- **Task to carry out**
Repeat the listing below in full, exactly as it stands.
┌──
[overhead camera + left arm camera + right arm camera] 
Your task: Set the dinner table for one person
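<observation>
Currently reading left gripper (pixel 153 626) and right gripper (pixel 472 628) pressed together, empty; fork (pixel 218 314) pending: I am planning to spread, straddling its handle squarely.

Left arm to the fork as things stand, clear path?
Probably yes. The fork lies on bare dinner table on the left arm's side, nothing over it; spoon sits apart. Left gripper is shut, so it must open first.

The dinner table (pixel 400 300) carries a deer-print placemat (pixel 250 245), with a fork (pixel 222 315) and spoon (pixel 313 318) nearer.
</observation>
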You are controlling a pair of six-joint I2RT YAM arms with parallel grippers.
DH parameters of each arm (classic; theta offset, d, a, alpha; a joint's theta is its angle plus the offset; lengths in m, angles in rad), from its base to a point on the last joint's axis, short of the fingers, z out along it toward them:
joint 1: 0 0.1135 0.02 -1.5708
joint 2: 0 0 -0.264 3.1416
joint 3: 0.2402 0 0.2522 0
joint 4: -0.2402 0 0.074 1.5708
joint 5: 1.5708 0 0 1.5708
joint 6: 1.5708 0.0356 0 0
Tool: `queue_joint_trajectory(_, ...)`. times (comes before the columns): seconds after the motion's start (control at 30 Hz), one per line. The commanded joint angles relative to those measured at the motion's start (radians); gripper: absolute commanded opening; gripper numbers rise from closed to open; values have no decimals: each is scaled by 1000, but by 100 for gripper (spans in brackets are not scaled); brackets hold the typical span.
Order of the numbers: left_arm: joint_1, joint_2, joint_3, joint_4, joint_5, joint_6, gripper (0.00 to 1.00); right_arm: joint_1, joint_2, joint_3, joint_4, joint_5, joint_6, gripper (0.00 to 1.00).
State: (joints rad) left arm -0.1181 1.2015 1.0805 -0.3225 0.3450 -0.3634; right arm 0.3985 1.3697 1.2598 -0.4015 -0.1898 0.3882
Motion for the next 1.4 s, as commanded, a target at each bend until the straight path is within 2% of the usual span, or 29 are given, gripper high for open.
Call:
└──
- **Solution to this task**
[overhead camera + left arm camera + right arm camera] 
Your task: Set the dinner table for one person
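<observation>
Currently reading left gripper (pixel 153 626) and right gripper (pixel 472 628) pressed together, empty; fork (pixel 218 314) pending: I am planning to spread, straddling its handle squarely.

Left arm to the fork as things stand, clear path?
Probably yes. The fork lies on bare dinner table on the left arm's side, nothing over it; spoon sits apart. Left gripper is shut, so it must open first.

The dinner table (pixel 400 300) carries a deer-print placemat (pixel 250 245), with a fork (pixel 222 315) and spoon (pixel 313 318) nearer.
</observation>
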You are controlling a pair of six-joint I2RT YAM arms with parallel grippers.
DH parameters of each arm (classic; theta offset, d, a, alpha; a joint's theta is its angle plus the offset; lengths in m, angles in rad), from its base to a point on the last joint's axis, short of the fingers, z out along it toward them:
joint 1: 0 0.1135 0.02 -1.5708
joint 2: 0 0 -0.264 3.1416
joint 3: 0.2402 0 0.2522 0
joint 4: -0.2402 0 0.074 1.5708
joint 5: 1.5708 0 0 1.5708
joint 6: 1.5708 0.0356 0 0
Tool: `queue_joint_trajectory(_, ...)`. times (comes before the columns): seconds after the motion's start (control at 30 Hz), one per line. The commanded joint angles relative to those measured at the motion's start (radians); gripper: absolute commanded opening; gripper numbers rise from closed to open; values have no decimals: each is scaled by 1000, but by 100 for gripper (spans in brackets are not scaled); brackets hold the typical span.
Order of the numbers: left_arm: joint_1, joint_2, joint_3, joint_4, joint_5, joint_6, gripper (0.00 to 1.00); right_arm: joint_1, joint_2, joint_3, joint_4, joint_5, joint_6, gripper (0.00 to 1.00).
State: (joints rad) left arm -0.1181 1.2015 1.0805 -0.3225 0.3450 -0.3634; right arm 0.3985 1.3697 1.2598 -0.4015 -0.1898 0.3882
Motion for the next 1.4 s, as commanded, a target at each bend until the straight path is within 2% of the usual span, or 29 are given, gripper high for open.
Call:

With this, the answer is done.